• **Task brief**
Print the listing below only from the line that has "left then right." through the line that has "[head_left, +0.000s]", exactly, and drop any picture.

• **Collected material**
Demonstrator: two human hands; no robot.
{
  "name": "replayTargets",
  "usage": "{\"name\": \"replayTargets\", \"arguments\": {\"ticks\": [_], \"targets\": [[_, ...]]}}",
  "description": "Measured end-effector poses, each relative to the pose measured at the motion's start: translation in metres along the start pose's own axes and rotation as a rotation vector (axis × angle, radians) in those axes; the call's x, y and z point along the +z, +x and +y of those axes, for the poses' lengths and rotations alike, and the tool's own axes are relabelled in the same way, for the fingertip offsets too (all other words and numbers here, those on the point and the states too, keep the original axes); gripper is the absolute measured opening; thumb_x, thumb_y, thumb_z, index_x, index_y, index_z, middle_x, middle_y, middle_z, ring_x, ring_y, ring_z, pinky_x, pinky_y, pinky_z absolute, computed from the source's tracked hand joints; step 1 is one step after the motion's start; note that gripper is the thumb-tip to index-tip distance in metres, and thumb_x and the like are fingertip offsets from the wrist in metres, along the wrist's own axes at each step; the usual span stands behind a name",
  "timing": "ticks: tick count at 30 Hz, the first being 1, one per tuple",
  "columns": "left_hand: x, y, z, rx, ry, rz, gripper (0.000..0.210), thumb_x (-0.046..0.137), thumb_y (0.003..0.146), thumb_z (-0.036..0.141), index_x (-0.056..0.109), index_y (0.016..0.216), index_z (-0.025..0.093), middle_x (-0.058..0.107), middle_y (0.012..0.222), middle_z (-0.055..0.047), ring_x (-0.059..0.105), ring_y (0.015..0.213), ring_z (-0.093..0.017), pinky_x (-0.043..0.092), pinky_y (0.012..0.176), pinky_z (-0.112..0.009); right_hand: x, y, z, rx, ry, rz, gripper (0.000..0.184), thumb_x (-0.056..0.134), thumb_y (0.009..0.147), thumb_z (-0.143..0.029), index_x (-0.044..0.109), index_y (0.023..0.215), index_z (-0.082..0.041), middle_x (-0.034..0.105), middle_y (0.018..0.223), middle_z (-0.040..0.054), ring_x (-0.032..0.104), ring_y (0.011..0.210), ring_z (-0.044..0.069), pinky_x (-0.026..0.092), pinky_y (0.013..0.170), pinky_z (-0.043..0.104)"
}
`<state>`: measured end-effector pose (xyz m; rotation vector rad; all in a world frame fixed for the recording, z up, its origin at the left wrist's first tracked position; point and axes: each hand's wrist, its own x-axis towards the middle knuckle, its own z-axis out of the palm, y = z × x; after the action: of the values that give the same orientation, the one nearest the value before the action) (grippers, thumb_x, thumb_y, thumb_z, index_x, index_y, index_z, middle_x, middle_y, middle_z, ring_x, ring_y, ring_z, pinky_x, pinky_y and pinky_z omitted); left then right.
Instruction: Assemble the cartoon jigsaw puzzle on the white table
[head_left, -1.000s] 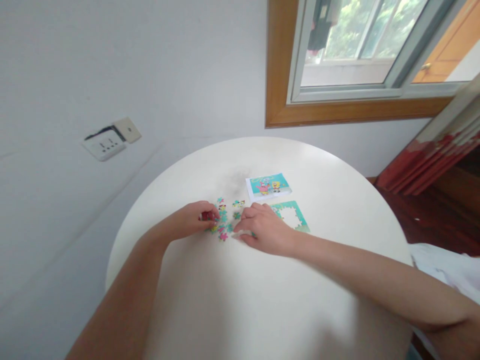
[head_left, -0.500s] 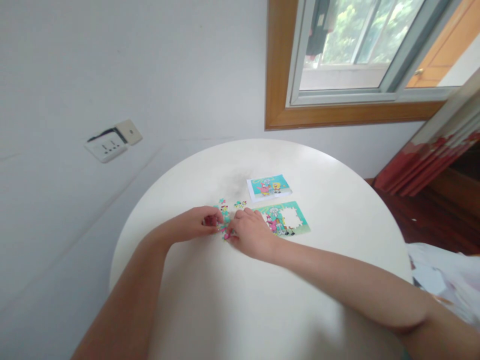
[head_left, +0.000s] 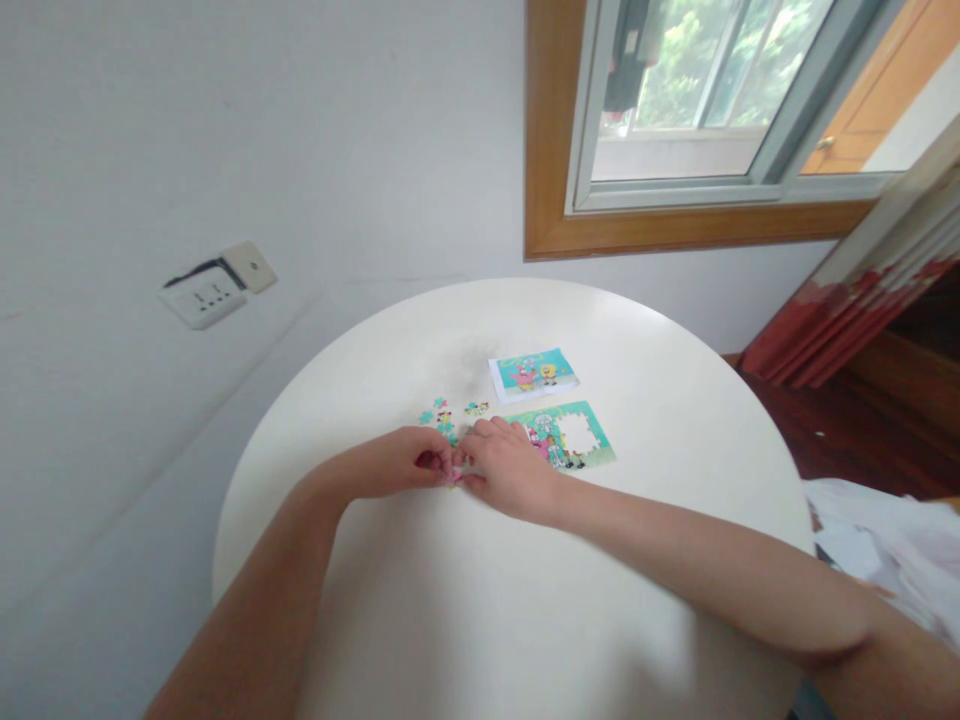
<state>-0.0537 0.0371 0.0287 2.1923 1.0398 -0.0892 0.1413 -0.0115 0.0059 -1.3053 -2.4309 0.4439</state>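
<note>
Close together over the white round table, my two hands meet at the fingertips around a small pink puzzle piece (head_left: pixel 457 476). My left hand (head_left: pixel 409 461) comes from the left with thumb and fingers pinched at the piece. From the right, my right hand (head_left: pixel 510 472) has its fingers curled and its thumb against the same piece; its fingertips are partly hidden. Just beyond them lie several loose puzzle pieces (head_left: pixel 443 415), teal and multicoloured. The partly filled cartoon puzzle (head_left: pixel 598 456) lies beside my right hand, which covers its left part; a white gap shows at its right.
Behind the puzzle lies a picture card (head_left: pixel 534 373) with the cartoon scene. The round table (head_left: pixel 660 400) stands against a wall with a socket (head_left: pixel 204 296) and a window (head_left: pixel 675 150). A red and white curtain (head_left: pixel 832 310) hangs at the right.
My left hand has moved slightly down and right, closing in on my right fingertips. More loose pieces behind it are uncovered. The view has shifted a little.
</note>
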Motion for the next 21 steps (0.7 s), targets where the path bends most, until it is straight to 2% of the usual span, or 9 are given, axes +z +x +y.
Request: {"name": "replayTargets", "arguments": {"ticks": [2,6,8,11,14,17,21], "targets": [[0.000,0.000,0.003,0.005,-0.014,0.008,0.026,0.057,0.077,0.042,0.064,0.076,0.017,0.050,0.064,0.003,0.043,0.060,-0.012,0.031,0.055,-0.022,-0.010,-0.005,0.010,-0.008,0.037,0.025,0.017,0.060,0.084,-0.020,0.067,0.099,-0.021,0.061,0.096,0.0064,0.051,0.098,0.022,0.037,0.083,0.035],[0.006,0.008,0.015,0.044,-0.091,0.073,0.034,0.055,0.081,0.050,0.063,0.081,0.017,0.046,0.062,0.004,0.040,0.058,-0.011,0.029,0.052,-0.021,-0.037,-0.023,0.048,-0.012,0.087,0.157,0.016,0.057,0.084,-0.016,0.067,0.098,-0.017,0.062,0.089,0.0064,0.055,0.089,0.019,0.039,0.085,0.033],[0.014,0.015,0.021,0.094,-0.110,0.119,0.032,0.055,0.082,0.048,0.062,0.082,0.017,0.048,0.064,0.003,0.042,0.060,-0.011,0.032,0.054,-0.022,-0.046,-0.033,0.068,-0.034,0.086,0.194,0.018,0.055,0.084,-0.012,0.067,0.097,-0.016,0.062,0.089,0.0068,0.056,0.086,0.018,0.041,0.083,0.031],[0.027,0.028,0.026,0.186,-0.083,0.181,0.026,0.053,0.085,0.041,0.062,0.081,0.017,0.052,0.070,0.001,0.047,0.065,-0.013,0.038,0.060,-0.024,-0.050,-0.046,0.091,-0.081,0.056,0.199,0.018,0.055,0.085,-0.016,0.068,0.097,-0.018,0.064,0.089,0.0069,0.056,0.086,0.018,0.041,0.082,0.032],[0.038,0.038,0.027,0.286,0.018,0.331,0.021,0.051,0.087,0.035,0.062,0.083,0.018,0.058,0.080,-0.003,0.052,0.077,-0.016,0.042,0.073,-0.028,-0.047,-0.053,0.099,-0.163,0.019,0.154,0.019,0.056,0.086,-0.018,0.070,0.098,-0.021,0.065,0.092,0.0069,0.056,0.090,0.019,0.039,0.083,0.033],[0.045,0.046,0.029,0.344,0.131,0.487,0.018,0.050,0.089,0.030,0.063,0.085,0.018,0.059,0.087,-0.006,0.052,0.088,-0.020,0.040,0.083,-0.033,-0.045,-0.055,0.098,-0.236,0.021,0.092,0.019,0.057,0.085,-0.018,0.072,0.095,-0.024,0.067,0.094,0.0060,0.056,0.092,0.019,0.038,0.084,0.033],[0.052,0.053,0.034,0.339,0.263,0.557,0.014,0.050,0.091,0.026,0.062,0.089,0.019,0.056,0.092,-0.006,0.049,0.091,-0.021,0.038,0.084,-0.035,-0.042,-0.054,0.098,-0.284,0.024,0.061,0.019,0.060,0.083,-0.019,0.072,0.096,-0.026,0.067,0.093,0.0045,0.056,0.090,0.018,0.038,0.083,0.032]]}}
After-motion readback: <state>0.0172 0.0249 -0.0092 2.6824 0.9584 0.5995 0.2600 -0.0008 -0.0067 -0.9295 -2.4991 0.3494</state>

• **Solved exercise**
`<state>`: measured end-effector pose (xyz m; rotation vector rad; all in a world frame fixed for the recording, z up, its origin at the left wrist's first tracked position; point and axes: each hand's wrist, its own x-axis towards the middle knuckle, its own z-axis out of the palm, y = z × x; after the action: of the values that give the same orientation, the one nearest the value before the action) (grippers, thumb_x, thumb_y, thumb_z, index_x, index_y, index_z, middle_x, middle_y, middle_z, ring_x, ring_y, ring_z, pinky_x, pinky_y and pinky_z omitted); left then right.
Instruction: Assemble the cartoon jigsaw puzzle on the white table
[head_left, -1.000s] 
[head_left, -0.500s] 
[head_left, +0.000s] 

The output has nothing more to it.